Die ist letztlich ein Flüchtlingsdrama, erzählt allerdings im spritzigen Tonfall einer Komödie. Die Protagonisten sind Schiffbrüchige. Die Familie wird beim Schiffbruch getrennt, die Suche nacheinander dauert ein halbes Leben. Der Komödiencharakter kommt durch Verdopplung ins Spiel. Gleich zwei Zwillingspaare, eines auf der Ebene der einstmals gutsituierten Familie und das andere als Dienerpaar, fährt Shakespeare auf.

Als Leonard die Gelegenheit bekam, ein Globe Theater zu erwerben, schlug er zu

Dieses Verdopplungsprinzip führt Globe-Aficionado Leonard übrigens auf die besondere Architektur dieses Rundtheaters zurück: auf die Stützpfeiler, die sich gegenüberstanden und so zur Verdopplung geradezu einluden. Auch vertikal wurden sie genutzt. „An ihnen konnte ein Luftgeist von oben kommen und ein Erdgeist von unten“, meint Leonard.

Wer Shakespeare noch einmal anders verstehen will als an den großen, in der Spielrichtung aber beschränkten Theatern dieser Stadt, muss wohl ins Globe kommen. Auch bereits in die provisorische Open-Air-Bühne.

„Prolog-Saison“ nennt Leonard diese Spielzeit, Vorspielsaison, solange das richtige, überdachte Globe noch nicht errichtet ist. Die mächtigen Stützpfeiler werden im Juni übrigens mit mehreren Sattelschleppern von Schwäbisch Hall aus nach Berlin gebracht. Eine Crowdfunding-Kampagne über 60.000 Euro finanzierte den Transport.

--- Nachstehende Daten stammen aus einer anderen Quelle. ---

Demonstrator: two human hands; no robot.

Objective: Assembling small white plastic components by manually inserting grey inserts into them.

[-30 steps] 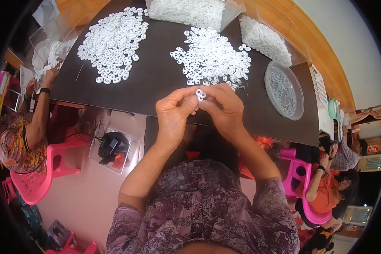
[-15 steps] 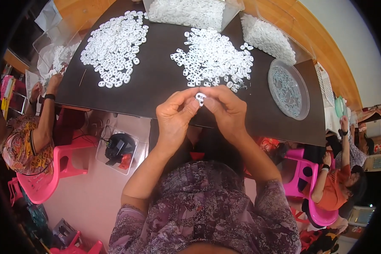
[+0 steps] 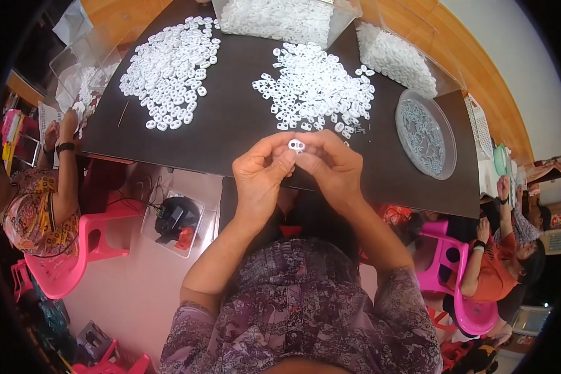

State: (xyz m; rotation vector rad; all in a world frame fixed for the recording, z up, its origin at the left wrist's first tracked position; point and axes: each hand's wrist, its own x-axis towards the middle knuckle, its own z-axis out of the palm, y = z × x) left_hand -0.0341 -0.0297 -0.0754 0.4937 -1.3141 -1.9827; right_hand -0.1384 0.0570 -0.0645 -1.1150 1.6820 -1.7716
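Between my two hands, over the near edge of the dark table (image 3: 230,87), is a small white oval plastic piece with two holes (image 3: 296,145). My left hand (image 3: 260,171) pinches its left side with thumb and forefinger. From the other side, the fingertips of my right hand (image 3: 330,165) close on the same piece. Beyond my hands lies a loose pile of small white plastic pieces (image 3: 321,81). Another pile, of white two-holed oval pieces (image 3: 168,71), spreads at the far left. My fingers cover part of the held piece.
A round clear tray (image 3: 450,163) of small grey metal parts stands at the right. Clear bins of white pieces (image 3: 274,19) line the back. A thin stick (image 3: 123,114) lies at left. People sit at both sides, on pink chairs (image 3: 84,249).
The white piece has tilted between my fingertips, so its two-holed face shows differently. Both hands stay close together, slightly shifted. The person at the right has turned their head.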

Für den Herbst hofft Leonard, dass der Bebauungsplan verabschiedet wird. Erst dann kann er die 1,1 Millionen Euro, die die Lottostiftung bereits vor drei Jahren bewilligte, verbauen. „In Schwäbisch Hall haben sie damals zwei Wochen für die Montage gebraucht. Ich plane sicherheitshalber drei Monate ein“, sagt Leonard noch – und nicht wegen der schon in der ganzen Welt berüchtigten Berliner Langsamkeit im Bauen, sondern auch, weil die Montage aus schon gebrauchten und umgenutzten Teilen natürlich komplexer ist.

Aber jetzt startet erst einmal die mittlerweile dritte Prolog-Saison an der Sömmeringstraße.